Travailler avec un agent commissionné ou des franchisés

Passer par un agent commissionné ou des franchisés pour écouler ses produits permet d’exporter sans avoir à ouvrir un bureau à l’étranger et à supporter des frais fixes. En contrepartie, l’image de l’entreprise est véhiculée par l’intermédiaire, ce qui est difficilement contrôlable.

Avec un agent commissionné, on a affaire à un professionnel qui connaît le marché local, la politique commerciale est maîtrisée, et les frais sont réduits puisque l’agent est payé à la commission.

Dans le cadre d’une franchise, l’entreprise s’assure un débouché pour ses produits et perçoit une redevance ainsi qu’un pourcentage sur le chiffre d’affaires. Mais ce type d’accord requiert un montage juridique complexe à l’international et les ventes reposent sur la notoriété de l’entreprise.

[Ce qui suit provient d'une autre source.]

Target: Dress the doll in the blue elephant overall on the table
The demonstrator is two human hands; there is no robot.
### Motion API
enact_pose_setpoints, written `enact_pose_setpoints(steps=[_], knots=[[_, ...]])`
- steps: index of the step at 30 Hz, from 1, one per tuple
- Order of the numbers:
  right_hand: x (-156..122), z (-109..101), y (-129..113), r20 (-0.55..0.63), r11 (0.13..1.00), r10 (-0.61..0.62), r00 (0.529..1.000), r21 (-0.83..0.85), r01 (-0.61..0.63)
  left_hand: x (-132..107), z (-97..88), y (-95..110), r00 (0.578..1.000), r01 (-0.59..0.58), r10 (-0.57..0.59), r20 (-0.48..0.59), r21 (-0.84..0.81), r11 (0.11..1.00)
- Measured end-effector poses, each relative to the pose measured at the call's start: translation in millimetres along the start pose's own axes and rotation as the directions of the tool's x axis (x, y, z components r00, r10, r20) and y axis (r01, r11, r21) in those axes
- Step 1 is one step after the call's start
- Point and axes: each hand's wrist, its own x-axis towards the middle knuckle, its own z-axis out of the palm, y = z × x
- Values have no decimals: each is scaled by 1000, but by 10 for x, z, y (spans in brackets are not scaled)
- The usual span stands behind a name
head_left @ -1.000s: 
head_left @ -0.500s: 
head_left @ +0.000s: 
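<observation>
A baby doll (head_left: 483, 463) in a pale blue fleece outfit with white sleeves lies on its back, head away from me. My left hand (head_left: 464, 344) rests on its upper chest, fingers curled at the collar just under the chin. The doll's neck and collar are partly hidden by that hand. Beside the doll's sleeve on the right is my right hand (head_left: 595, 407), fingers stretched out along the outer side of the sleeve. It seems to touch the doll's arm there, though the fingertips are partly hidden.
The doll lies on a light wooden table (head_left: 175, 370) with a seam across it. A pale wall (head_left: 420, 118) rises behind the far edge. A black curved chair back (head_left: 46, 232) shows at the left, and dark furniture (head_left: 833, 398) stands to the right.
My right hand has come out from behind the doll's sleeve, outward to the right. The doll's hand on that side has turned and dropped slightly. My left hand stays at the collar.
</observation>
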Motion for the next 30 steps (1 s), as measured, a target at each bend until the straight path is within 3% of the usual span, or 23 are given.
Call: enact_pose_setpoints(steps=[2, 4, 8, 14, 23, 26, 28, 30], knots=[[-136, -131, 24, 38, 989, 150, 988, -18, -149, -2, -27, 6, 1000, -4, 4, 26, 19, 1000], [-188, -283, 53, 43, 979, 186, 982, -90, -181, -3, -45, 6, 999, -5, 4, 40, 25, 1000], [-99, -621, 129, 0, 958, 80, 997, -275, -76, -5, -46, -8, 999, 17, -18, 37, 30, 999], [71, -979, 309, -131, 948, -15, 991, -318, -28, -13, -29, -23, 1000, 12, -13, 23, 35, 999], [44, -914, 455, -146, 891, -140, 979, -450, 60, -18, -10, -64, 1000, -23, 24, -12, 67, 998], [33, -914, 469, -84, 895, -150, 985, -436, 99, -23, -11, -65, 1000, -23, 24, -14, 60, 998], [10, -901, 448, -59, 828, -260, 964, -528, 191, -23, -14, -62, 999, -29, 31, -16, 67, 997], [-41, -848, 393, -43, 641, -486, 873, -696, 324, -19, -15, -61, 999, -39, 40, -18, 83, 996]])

S’allier avec une entreprise offrant des produits complémentaires

Il est des contextes où l’union fait la force et en matière de stratégie d’entrée sur un marché d’exportation, c’est particulièrement le cas.

Un partenariat avec une entreprise offrant des produits ou des services complémentaires permet de bénéficier des compétences, de la technologie, de l’expertise, voire de capitaux, pour accéder à un nouveau marché qui n’est pas toujours accessible seul. Les efforts de commercialisation conjoints et le partage des canaux de distribution contribuent en plus à réduire les coûts de manière significative.

Baisser ses coûts de transport

La maîtrise des coûts de transport constitue un autre levier important pour améliorer ses coûts à l’exportation. La première chose à faire est d’analyser la typologie des marchandises, les destinataires et les zones de livraison de manière à optimiser l’organisation du transport. Cela permet par exemple de regrouper les envois de palettes à différents clients d’une même zone pour remplir un camion complet. Il peut aussi être intéressant d’utiliser des services de messagerie lorsque cela est possible.

Vendre en direct

Avec internet, il est aujourd’hui possible, même pour les petites entreprises, de faire de la vente directe. En supprimant les intermédiaires, les marges sont conservées et le produit reste compétitif car les frais de douane sont absorbés dans le prix global. Ce mode de vente requiert plusieurs conditions. Il faut en effet disposer :

  • d’un site en plusieurs langues et avec paiement en ligne sécurisé
  • d’une personne ou plusieurs personnes qui doivent être affectées au traitement des commandes et des documents de douane, à la préparation des expéditions, ainsi qu’au suivi des envois et au service client.

La solution fonctionne essentiellement en B2B. Elle peut marcher en B2C à condition que les produits soient déjà connus sur le marché cible ou soient bien visibles sur internet grâce à un travail de référencement.

Lorsque l’on vend à l’export, on peut rarement vendre au même prix que sur le marché national car l’ajout des droits de douane empêche souvent le produit de rester compétitif. Une des solutions consiste à travailler sur ses coûts de manière à rendre possible l’accès aux marchés à l’export.